Сам Кустодиев вскоре остыл к «Монахине», находя, что в ней он все еще оставался в колее своей обычной манеры и не мог сделать решительного шага к большей художественной свободе, яркости и декоративности, к которым стремился.
«…Видимо, к краскам, именно к тому, что я больше всего люблю в живописи — я не способен!! — удрученно писал он жене (14 июня 1909 года). — Они у меня тусклы, нет живости и силы в цветах и этой углубленности тона, что я так люблю у других, у меня нет — я не могу этого сделать… А все эти портреты заказные только задерживают и совершенно не дают искать и идти вперед — ведь там нужно сделать сходство и натуральность, натурализм — грубый, чтобы даже материал чувствовался. Именно то, что я теперь прямо ненавижу. Если меня что привлекает, так это декоративность… В „ярмарках“ начинает что-то другое появляться — именно то, что я хотел и в других вещах видеть. А все эти „монахини“ — это не то, что я хочу».
«Ведь так остро чувствуешь, что надо, и еще острее — как это все (т. е. работы самого Кустодиева. — А. Т.) не походит (далеко!) на то, что надо», — пишет он и Г. К. Лукомскому, художнику и критику, который в начале 1910 года в каталоге выставки современных русских женских портретов отметил, что Кустодиев, «опытный мастер репинской школы, за последние годы очень характерно выразил румяную цветистость крестьянского быта».

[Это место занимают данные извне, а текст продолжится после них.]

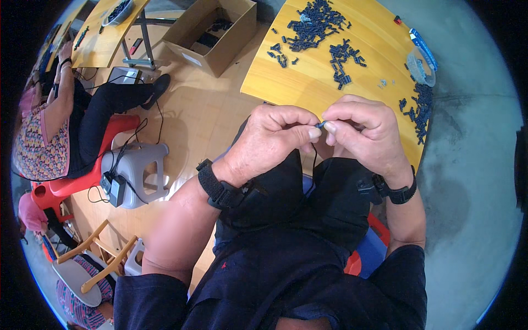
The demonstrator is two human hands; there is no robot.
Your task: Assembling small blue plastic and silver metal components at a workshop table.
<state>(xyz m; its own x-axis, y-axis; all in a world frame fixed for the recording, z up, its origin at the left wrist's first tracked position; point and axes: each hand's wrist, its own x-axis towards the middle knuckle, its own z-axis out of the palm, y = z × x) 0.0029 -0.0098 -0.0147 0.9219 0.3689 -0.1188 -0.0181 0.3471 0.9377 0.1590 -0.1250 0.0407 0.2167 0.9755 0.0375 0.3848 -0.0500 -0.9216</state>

Не только Лукомский, но и другие наиболее проницательные критики с благожелательным интересом следили за раскрытием новых сторон таланта художника и даже слегка «подталкивали» его в этом направлении.
«Несмотря на совсем иной подход к темам и к трактовке, несмотря на сложность разнообразных влияний и увлечений, под действием которых воспитывается современная художественная молодежь, Кустодиев, по всему своему складу, принадлежит к тем художникам, любящим прежде всего „русское“, какими были, напр., Перов, Прянишников, Рябушкин, — писал в 1910 году А. Ростиславов. — Недаром его влечет к изображению столь характерно русского, как деревенские праздники, уездные городки, портреты духовных лиц… Тем не менее в трактовку, в чисто живописные задачи Кустодиев… старается внести совершенно иные принципы… Естественно, что ученик Репина, не лишенный некоторой родственной связи с лучшими сторонами передвижничества, по тем живописным задачам, которые его занимают, не имеет с ним уже ничего общего. Как и всех современных молодых художников, его привлекают задачи общей декоративности, стиля, ярких красочных сочетаний. В его излюбленных мотивах „деревенских праздников“ подлинно оригинальная струя…» («Аполлон», № 12).